Dfcu bank’s net profit more than quadrupled to Shs 114bn for the six months ending June 30 after the acquisition of Crane Bank but analysts remain cautious on whether the bank will maintain the bullish performance years ahead.
Analysts say the bank’s future prospects partly lies in the performance of the economy, which is projected to grow at 5.5% in FY2017/18, up from 3.9% last year driven by efficiency in implementation of public sector investments.
“The harsh business environment continues to be a big drag on the commercial banks profitability demonstrated by rising loan provisions, high cost of doing business among others which have got many bankers wondering about the earning prospects in this financial year,” said Stephen Kaboyo, a financial analyst and managing director at Alpha Capital Partners.

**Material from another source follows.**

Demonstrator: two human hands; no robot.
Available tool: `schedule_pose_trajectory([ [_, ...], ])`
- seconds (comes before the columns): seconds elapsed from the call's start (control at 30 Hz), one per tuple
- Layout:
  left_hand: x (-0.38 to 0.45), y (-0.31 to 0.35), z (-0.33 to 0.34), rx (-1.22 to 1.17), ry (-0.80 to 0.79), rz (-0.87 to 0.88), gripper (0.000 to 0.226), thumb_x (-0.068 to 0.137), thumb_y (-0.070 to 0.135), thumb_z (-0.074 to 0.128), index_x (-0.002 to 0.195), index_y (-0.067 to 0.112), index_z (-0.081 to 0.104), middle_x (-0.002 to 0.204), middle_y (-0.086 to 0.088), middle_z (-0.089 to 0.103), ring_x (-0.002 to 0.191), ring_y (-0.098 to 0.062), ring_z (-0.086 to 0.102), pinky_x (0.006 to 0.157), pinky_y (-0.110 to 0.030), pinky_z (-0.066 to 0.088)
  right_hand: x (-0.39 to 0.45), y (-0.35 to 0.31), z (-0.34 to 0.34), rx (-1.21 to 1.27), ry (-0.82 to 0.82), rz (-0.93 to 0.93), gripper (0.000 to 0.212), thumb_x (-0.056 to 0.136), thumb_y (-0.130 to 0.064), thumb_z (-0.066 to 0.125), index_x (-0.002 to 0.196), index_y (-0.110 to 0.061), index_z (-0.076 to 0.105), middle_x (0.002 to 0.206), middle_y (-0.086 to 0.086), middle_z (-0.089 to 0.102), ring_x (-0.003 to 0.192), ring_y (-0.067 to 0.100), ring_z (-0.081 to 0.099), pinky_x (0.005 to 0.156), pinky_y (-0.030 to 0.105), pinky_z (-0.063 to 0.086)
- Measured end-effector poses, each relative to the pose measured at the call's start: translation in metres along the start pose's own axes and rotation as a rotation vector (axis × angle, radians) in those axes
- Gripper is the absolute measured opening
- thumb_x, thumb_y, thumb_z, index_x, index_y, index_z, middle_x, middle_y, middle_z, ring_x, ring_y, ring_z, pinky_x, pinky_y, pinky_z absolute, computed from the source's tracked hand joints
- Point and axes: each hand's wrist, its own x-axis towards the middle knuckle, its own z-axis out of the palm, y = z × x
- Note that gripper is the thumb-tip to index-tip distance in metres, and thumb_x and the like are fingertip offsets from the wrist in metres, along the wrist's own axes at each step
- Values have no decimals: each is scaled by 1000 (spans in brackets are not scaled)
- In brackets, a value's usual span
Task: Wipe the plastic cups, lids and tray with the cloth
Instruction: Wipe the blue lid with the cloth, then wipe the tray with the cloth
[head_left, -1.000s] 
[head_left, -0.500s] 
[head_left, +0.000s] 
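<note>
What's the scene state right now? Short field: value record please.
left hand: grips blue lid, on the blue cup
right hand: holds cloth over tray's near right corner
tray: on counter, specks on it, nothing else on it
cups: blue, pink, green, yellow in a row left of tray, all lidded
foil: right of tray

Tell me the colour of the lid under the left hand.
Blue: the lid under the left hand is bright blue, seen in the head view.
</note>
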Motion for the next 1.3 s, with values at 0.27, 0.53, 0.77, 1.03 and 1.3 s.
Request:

He said as the year progresses, the banking industry is likely to experience restructuring characterised by closure of branches and job losses.
Another analyst working with a brokerage firm told The Independent on August 24 that with a huge asset base, Dfcu’s managers need to position themselves to fit in and grow with the anticipated US$15 billion financing in oil and gas activities for the period 2018-2020.
“It is okay to have huge asset base but it is risky to invest it in a bad economic environment,” the analyst said
Dfcu officials, however, say they are optimistic to maintain the profitability above Shs 100 billion by end of 2017 and beyond after recording a jump in net profit from Shs 23 billion in the first half of 2016 to Shs 114 billion in the same period of 2017.